§ Directions: Take the data from its first line. Print each line exactly until the line containing "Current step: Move" has been printed too.

====================

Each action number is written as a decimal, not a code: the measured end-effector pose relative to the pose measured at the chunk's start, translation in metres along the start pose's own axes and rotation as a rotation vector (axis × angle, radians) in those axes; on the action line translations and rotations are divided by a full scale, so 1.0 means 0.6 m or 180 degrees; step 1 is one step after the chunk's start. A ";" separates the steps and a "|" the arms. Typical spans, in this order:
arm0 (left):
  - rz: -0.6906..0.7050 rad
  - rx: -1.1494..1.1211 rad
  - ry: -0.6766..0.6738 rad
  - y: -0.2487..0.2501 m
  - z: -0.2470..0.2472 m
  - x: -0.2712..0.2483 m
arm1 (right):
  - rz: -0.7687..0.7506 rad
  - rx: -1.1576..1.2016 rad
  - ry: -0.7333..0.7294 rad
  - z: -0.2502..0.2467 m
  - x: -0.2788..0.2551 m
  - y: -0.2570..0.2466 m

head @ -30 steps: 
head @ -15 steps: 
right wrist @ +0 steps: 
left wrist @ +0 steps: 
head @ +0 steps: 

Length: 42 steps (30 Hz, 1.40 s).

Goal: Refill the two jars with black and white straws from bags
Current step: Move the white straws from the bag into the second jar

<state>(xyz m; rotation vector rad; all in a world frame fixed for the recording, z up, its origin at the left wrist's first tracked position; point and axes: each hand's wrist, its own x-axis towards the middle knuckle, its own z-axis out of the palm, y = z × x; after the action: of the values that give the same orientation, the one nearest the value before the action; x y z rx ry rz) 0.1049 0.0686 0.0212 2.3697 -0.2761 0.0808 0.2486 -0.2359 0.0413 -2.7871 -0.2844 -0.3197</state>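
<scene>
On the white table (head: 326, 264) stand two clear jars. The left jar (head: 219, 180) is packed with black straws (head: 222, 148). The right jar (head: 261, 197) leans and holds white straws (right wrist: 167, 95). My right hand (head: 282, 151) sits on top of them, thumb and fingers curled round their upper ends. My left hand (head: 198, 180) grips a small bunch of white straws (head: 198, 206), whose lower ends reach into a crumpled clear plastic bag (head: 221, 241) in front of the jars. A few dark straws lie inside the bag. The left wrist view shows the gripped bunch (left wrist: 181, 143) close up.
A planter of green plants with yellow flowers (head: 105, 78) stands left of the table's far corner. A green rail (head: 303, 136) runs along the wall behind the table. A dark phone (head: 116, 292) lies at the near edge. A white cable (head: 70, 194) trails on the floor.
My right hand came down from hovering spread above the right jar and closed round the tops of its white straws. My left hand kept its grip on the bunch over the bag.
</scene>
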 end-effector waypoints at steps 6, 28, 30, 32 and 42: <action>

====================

§ Your solution:
Each action number is written as a decimal, not a code: the measured end-effector pose relative to the pose measured at the chunk's start, translation in metres along the start pose's own axes and rotation as a rotation vector (axis × angle, radians) in those axes; on the action line translations and rotations are divided by a full scale, so 1.0 means 0.6 m or 180 degrees; step 1 is one step after the chunk's start. A ";" separates the steps and a "|" the arms. Typical spans, in this order:
arm0 (left):
  - rz: -0.6906..0.7050 rad
  - rx: -1.1494..1.1211 rad
  - ry: -0.6766..0.6738 rad
  - y: -0.2487..0.2501 m
  - z: -0.2470..0.2472 m
  - x: -0.2712..0.2483 m
arm1 (right):
  - rz: -0.7687..0.7506 rad
  - rx: -1.1576..1.2016 rad
  - ry: -0.7333..0.7294 rad
  - z: -0.2502..0.2467 m
  - x: -0.2788..0.2551 m
  - y: -0.2570..0.2466 m

head @ -30 steps: 
head @ -15 steps: 
right wrist @ +0 steps: 
left wrist @ +0 steps: 
head @ +0 steps: 

Length: 42 steps (30 Hz, 1.40 s).

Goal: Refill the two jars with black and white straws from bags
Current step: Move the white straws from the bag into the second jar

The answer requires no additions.